Therefore, a conventional microphone includes a substrate having a
thickness not smaller than 300 .mu.m.
SUMMARY
[0004] In various embodiments, a method for manufacturing
microphone structures may be provided. The method may include:
providing a substrate having a front side and a back side, the
backside may face away from the front side, and having an inner
area and an outer area laterally surrounding the inner area,
wherein the inner area may include a plurality of microphone areas,
wherein each microphone may be provided for one microphone of the
plurality of microphones; forming a plurality of layers for the
plurality of microphones in the microphone areas on the front side
of the substrate; forming a recess from the backside of the
substrate with the recess laterally overlapping the entire inner
area; forming a plurality of cavities into a bottom of the recess
with each cavity of the plurality of cavities being formed in one
of the microphone areas; processing the layers to form the
plurality of microphone structures, wherein each microphone
structure may include at least one layer of the plurality of layers
and one cavity; and separating the plurality of microphone
structures from each other.
BRIEF DESCRIPTION OF THE DRAWINGS
[0005] In the drawings, like reference characters generally refer
to the same parts throughout the different views. The drawings are
not necessarily to scale, emphasis instead generally being placed
upon illustrating the principles of the invention. In the following
description, various embodiments of the invention are described
with reference to the following drawings, in which:
[0006] FIG. 1 shows a cross-sectional view of an embodiment of a
substrate including a plurality of microphones;
[0007] FIG. 2 shows a cross-sectional view of an embodiment of a
microphone;
[0008] FIG. 3 shows a cross-sectional view of a substrate of a
microphone;
[0009] FIG. 4 shows a cross-sectional view of a substrate of an
embodiment of a microphone;
[0010] FIG. 5 shows a cross-sectional view of a conventional
microphone in a mobile device;
[0011] FIG. 6 shows a cross-sectional view of an embodiment of a
microphone in a mobile device;
[0012] FIG. 7 shows a flow chart of an embodiment of a method for
manufacturing a plurality of microphones.
DESCRIPTION
[0013] The following detailed description refers to the
accompanying drawings that show, by way of illustration, specific
details and embodiments in which the invention may be
practiced.
[0014] The word "exemplary" is used herein to mean "serving as an
example, instance, or illustration". Any embodiment or design
described herein as "exemplary" is not necessarily to be construed
as preferred or advantageous over other embodiments or designs.

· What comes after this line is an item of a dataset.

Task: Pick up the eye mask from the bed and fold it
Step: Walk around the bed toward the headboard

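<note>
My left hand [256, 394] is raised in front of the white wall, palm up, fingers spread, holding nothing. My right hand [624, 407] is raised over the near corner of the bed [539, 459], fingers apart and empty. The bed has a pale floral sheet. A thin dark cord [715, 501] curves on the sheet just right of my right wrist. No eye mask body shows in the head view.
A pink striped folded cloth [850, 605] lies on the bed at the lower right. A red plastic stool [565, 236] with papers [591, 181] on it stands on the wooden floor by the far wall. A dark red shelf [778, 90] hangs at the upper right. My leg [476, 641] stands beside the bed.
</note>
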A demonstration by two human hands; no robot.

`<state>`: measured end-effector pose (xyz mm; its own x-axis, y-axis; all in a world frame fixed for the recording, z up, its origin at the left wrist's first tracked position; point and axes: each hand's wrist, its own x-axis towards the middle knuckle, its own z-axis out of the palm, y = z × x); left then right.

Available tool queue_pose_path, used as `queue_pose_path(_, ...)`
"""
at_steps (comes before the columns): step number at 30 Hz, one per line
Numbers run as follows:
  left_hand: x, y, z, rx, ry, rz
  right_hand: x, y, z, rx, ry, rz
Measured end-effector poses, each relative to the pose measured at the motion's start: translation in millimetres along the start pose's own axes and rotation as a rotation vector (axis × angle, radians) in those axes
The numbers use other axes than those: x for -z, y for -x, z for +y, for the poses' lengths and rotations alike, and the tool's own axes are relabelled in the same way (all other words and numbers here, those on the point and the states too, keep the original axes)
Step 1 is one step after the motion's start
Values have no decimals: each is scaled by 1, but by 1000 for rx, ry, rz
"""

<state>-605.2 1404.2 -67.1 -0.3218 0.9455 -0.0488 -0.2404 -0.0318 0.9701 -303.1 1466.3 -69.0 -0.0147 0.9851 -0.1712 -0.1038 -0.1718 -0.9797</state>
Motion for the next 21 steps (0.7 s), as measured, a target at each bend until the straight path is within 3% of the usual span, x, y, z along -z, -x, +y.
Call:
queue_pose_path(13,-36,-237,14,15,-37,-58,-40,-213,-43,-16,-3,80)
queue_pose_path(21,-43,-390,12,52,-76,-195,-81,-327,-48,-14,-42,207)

[0015] The word "over" used with regards to a deposited material
formed "over" a side or surface, may be used herein to mean that
the deposited material may be formed "directly on", e.g. in direct
contact with, the implied side or surface. The word "over" used
with regards to a deposited material formed "over" a side or
surface, may be used herein to mean that the deposited material may
be formed "indirectly on" the implied side or surface with one or
more additional layers being arranged between the implied side or
surface and the deposited material.
[0016] In various embodiments a method for manufacturing a
plurality of microphone structures may be provided. The method may
contribute to that microphones formed by the microphone structures
may have a good signal-to-noise ratio and/or may contribute to low
manufacturing costs and/or may be carried out in a simple and/or
cost saving manner.
[0017] In various embodiments a microphone may be provided. The
microphone may have a good signal-to-noise ratio and/or may be
manufactured in a simple and/or cost saving manner.
[0018] In various embodiments a mobile device may be provided. The
mobile device may include a microphone having a good
signal-to-noise ratio and/or may be manufactured in a simple and/or
cost saving manner.
[0019] In various embodiments a method for manufacturing a
plurality of microphone structures may be provided. The method may
include: providing a substrate having a front side and a back side,
the backside facing away from the front side, and having an inner
area and an outer area laterally surrounding the inner area, with
the inner area including a plurality of microphone areas, wherein
each microphone may be provided for one microphone of the plurality
of microphones; forming a plurality of layers for the plurality of
microphones in the microphone areas on the front side of the
substrate; forming a recess from the backside of the substrate with
the recess laterally overlapping the entire inner area; forming a
plurality of cavities into a bottom of the recess with each cavity
of the plurality of cavities being formed in one of the microphone
areas; processing the layers to form the plurality of microphone
structures, wherein each microphone structure may include at least
one layer of the plurality of layers and one cavity; and separating
the plurality of microphone structures from each other.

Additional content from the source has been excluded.